When combined with good food and local spirits, you have a wonderful couples or family getaway.
Kitts is located 51 miles south of St. Martin and two miles north of its sister island of Nevis. The island is 18 miles long by 5 miles wide. St. Kitts is a scenic place. Here you will find the best beaches in the lower, narrower section to the south and the tall mountains to the north.
St. Kitts Beaches: Time to Lime
The number one attraction in the tropics is the beaches. St. Kitts has several of them on the Atlantic and Caribbean sides. When it is “time to lime” go to the leeward or Caribbean side. We avoided the beaches on the Atlantic due to the rough surf and wind.
The leeward beaches offer soft sand that appears darker due to its volcanic mix. The surf here during our visit was almost lake-like.
All three locations below had beach clubs that served drinks and food and offered lounge chairs and umbrellas. Some had a small charge for their use, while others had you buy lunch or drinks for their use.
The beach shacks offered reasonable prices.
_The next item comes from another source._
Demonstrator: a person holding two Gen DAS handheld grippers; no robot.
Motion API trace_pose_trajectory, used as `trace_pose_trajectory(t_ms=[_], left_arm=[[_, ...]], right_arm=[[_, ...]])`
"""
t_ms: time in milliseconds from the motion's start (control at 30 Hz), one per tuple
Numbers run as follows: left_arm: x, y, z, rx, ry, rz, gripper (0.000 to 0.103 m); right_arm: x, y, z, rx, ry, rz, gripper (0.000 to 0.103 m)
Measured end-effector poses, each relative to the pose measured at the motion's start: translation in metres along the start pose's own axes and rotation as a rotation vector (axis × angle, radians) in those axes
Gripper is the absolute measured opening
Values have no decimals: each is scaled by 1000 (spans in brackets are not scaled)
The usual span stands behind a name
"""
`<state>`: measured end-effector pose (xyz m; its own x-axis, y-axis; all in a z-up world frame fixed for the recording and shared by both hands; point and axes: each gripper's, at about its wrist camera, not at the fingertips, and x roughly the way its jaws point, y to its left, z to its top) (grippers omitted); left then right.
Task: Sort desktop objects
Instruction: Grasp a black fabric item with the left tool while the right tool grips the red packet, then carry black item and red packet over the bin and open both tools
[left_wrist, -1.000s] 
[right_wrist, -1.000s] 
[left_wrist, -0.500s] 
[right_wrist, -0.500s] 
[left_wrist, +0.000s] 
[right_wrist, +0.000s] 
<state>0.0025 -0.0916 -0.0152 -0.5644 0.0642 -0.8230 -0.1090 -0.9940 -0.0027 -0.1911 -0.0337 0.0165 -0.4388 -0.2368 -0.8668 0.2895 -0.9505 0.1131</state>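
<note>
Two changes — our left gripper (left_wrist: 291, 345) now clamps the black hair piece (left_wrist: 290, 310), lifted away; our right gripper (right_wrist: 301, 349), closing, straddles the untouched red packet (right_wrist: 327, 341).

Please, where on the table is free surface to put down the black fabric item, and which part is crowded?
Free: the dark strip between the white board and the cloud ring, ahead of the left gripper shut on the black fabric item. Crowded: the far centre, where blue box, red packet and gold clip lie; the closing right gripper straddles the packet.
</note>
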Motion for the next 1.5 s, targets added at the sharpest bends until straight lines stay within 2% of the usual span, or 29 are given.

On Cockleshell Bay, a few places sold beer for $3.
Cockleshell Bay Beach is at the southern end of the island. It has a beautiful view of Nevis. The popular Reggae Beach Bar and Grill is sectioned off to the east.
We liked the food there but found it a bit crowded. There is more room on the beach on the other side of the taxi dock. (Insider tip: Ask for the non-cruiser rate on their chairs rentals at Reggae)
South Friars Bay is a pretty stretch of sand. It has four beach bars with the upscale Carambola on the northern side. We enjoyed lunch at the moderate-priced Shipwrecks on the southern end of the beach.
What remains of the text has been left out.